> _Task details_:
The lines below, from the one containing "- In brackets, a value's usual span" through the one containing "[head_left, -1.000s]", should be set down exactly, with no pictures and nothing else.

^^^^^^^^^^^^^^^^

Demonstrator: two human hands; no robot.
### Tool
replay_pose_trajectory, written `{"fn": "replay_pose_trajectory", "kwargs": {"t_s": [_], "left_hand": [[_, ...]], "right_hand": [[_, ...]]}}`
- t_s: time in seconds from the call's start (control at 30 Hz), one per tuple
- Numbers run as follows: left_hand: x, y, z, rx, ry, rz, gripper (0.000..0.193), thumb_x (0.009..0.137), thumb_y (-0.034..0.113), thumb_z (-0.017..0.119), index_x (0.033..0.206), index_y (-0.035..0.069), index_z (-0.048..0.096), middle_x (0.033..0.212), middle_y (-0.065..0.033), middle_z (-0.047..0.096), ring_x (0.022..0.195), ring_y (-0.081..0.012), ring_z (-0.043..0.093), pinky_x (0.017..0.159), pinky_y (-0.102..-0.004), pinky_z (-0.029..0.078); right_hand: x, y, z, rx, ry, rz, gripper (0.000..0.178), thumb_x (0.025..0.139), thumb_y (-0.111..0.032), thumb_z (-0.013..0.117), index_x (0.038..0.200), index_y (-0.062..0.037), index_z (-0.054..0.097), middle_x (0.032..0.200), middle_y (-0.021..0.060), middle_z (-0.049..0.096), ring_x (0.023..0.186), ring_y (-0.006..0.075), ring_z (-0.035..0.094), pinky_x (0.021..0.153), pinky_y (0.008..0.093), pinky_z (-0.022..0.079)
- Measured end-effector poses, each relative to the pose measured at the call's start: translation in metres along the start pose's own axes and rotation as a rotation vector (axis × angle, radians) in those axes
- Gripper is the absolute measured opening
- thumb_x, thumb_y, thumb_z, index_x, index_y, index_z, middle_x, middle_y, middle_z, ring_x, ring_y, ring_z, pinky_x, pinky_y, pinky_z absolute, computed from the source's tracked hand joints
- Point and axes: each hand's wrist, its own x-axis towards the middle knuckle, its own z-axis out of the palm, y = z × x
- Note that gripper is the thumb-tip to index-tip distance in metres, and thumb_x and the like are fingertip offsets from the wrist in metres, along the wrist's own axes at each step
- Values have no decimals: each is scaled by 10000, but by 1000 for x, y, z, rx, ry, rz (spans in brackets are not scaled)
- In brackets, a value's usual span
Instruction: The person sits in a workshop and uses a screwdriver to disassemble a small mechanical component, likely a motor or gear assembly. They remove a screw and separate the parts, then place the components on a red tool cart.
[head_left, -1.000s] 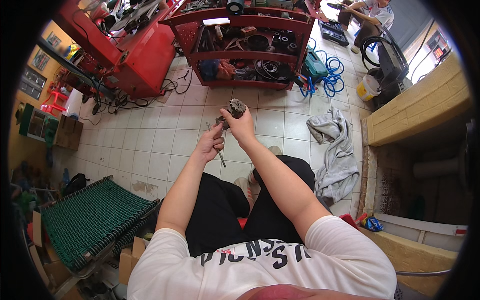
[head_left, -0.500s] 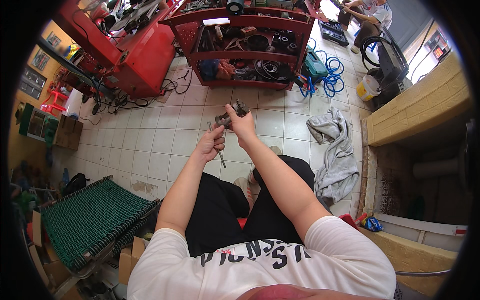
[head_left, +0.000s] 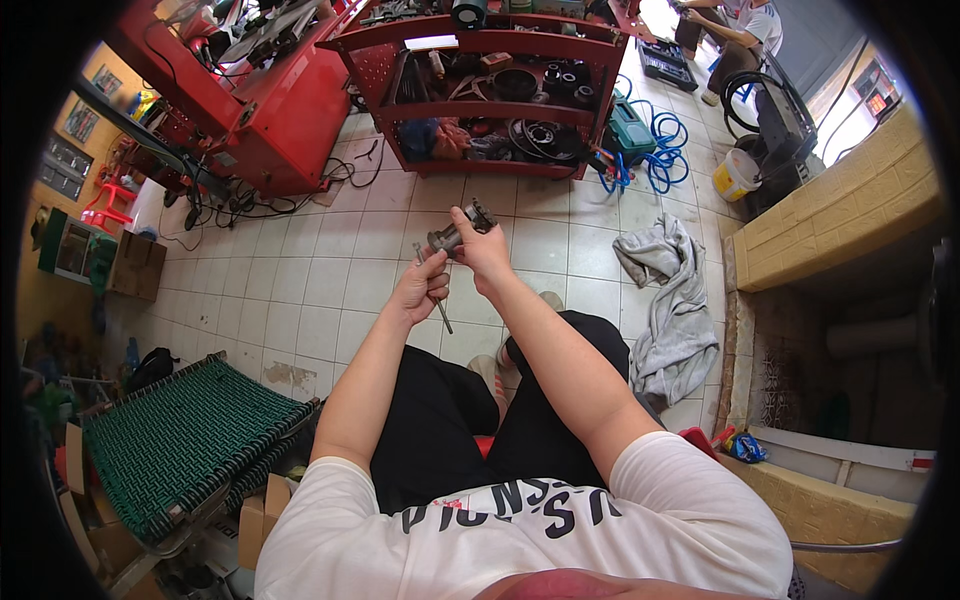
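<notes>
Both my hands are held out over the tiled floor, close together. My right hand [head_left: 484,250] is wrapped round a dark metal machine part [head_left: 445,239], which has a cylindrical body and a toothed or ridged end pointing away to the right. My left hand [head_left: 420,288] is closed on a thin metal rod-like tool [head_left: 447,322]; one end juts up past the fingers and the other points down toward my knees. The left fingertips are at the near end of the metal part. Whether the tool touches the part is too small to tell.
Ahead stands a red tool cart [head_left: 480,107] with loaded shelves, beside a red machine [head_left: 290,130]. To the right are a blue hose [head_left: 665,155], a white bucket [head_left: 737,175] and a crumpled grey cloth [head_left: 672,310]. A green woven cot [head_left: 190,440] is at left. A person works far right.
The metal part has turned slightly in my right hand, showing more of its cylindrical body. My left hand and the rod-like tool are nearly where they were.
</notes>
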Motion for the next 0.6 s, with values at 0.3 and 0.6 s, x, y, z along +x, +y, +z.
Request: {"fn": "replay_pose_trajectory", "kwargs": {"t_s": [0.3, 0.6], "left_hand": [[2, 0, -4, -29, -28, 6, 191, 990, 252, 671, 905, 226, 502, 652, 125, 364, 536, -17, 305, 483, -198, 251], [3, -1, -12, -105, 28, 58, 290, 942, 326, 730, 821, 192, 503, 642, 123, 394, 547, -22, 319, 494, -206, 257]], "right_hand": [[-4, -5, 1, 19, -26, 48, 457, 898, -454, 760, 1113, -110, 549, 942, 29, 639, 800, 171, 668, 688, 342, 574], [-6, -8, 1, -144, -160, -5, 537, 848, -353, 820, 1204, -98, 509, 1014, 50, 641, 878, 159, 655, 708, 315, 540]]}}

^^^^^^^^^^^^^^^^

> _Result_:
- In brackets, a value's usual span
Instruction: The person sits in a workshop and uses a screwdriver to disassemble a small mechanical component, likely a motor or gear assembly. They remove a screw and separate the parts, then place the components on a red tool cart.
[head_left, -1.000s] 

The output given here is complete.